Most people seem interested in this for mental math, but I think the correlation between Asia and mental math + abacus is spurious. All high level success in mental math comes down to is grinding/memorization, logic, and the knowledge of a handful of tricks. For instance somebody in this thread mentioned people finding impressive that they could multiply 42x37 in 10 seconds and attributed it to abacus work as a child. But this is really easy to do just using logic:

-----

Step 0 (plan) : We're multiplying 42x37. We need to find some simple (multiple of ten) numbers that are really close to the answer here, and then either subtract or add what's left over from our estimate. The most straight forward way to do this is to turn the problem into 42x40 - 42x3.

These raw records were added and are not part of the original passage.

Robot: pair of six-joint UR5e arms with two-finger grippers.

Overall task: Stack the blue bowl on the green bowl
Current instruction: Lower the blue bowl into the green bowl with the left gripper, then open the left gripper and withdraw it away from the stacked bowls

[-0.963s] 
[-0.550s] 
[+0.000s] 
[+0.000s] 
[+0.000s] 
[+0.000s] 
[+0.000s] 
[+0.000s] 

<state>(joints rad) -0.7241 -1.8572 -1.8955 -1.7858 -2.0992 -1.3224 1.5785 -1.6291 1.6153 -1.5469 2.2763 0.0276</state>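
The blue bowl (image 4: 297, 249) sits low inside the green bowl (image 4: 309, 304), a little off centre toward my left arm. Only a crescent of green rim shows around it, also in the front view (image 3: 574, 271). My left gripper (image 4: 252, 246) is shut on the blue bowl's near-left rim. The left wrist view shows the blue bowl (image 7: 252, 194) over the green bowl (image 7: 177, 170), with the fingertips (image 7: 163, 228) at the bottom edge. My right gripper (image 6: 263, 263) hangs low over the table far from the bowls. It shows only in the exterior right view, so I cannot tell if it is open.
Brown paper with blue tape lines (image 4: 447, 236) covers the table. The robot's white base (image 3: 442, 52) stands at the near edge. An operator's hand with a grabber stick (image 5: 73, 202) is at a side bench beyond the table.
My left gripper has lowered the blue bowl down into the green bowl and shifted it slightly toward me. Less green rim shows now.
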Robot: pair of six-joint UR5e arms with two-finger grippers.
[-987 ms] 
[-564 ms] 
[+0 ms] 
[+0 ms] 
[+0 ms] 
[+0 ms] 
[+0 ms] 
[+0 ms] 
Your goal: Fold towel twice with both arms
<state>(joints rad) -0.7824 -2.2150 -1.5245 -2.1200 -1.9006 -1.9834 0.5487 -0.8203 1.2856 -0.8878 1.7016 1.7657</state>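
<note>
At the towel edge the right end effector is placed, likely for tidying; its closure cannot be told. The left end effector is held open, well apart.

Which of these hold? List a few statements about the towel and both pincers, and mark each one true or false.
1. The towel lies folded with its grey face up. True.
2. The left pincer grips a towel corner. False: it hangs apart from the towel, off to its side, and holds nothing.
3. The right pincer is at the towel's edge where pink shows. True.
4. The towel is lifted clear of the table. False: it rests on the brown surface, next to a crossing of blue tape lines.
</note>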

Step 1: 42 x 40 = 420 x 4 = 400 x 4 + 20 x 4 = 1600 + 80 = 1680

Step 2: 42 x 3 = 40 x 3 + 2 x 3 = 120 + 6 = 126

Step 3: 1680 - 126 = 1680 - 100 - 20 - 6 = 1580 - 20 - 6 = 1560 - 6 = 1554

-----

This process generalizes to basically any two numbers. And some otherwise scary sounding numbers make it really easy. For instance what's 87x99? It sounds hard but it's crazy simple because it's just 87x100 - 87 = 8700 - 87 = 8700 - 80 - 7 = 8620 - 7 = 8613, solvable in a second or two with practice. This is a 100% transferrable skill that will easily put you in the 'stupid human tricks' level of mental math - quite a fun 'trick' to have when teaching math!

For reference and comparison, one of the other mental math systems is the Trachtenberg system. Soroban is much faster, but Trachtenberg is quite reasonable to teach people of any age.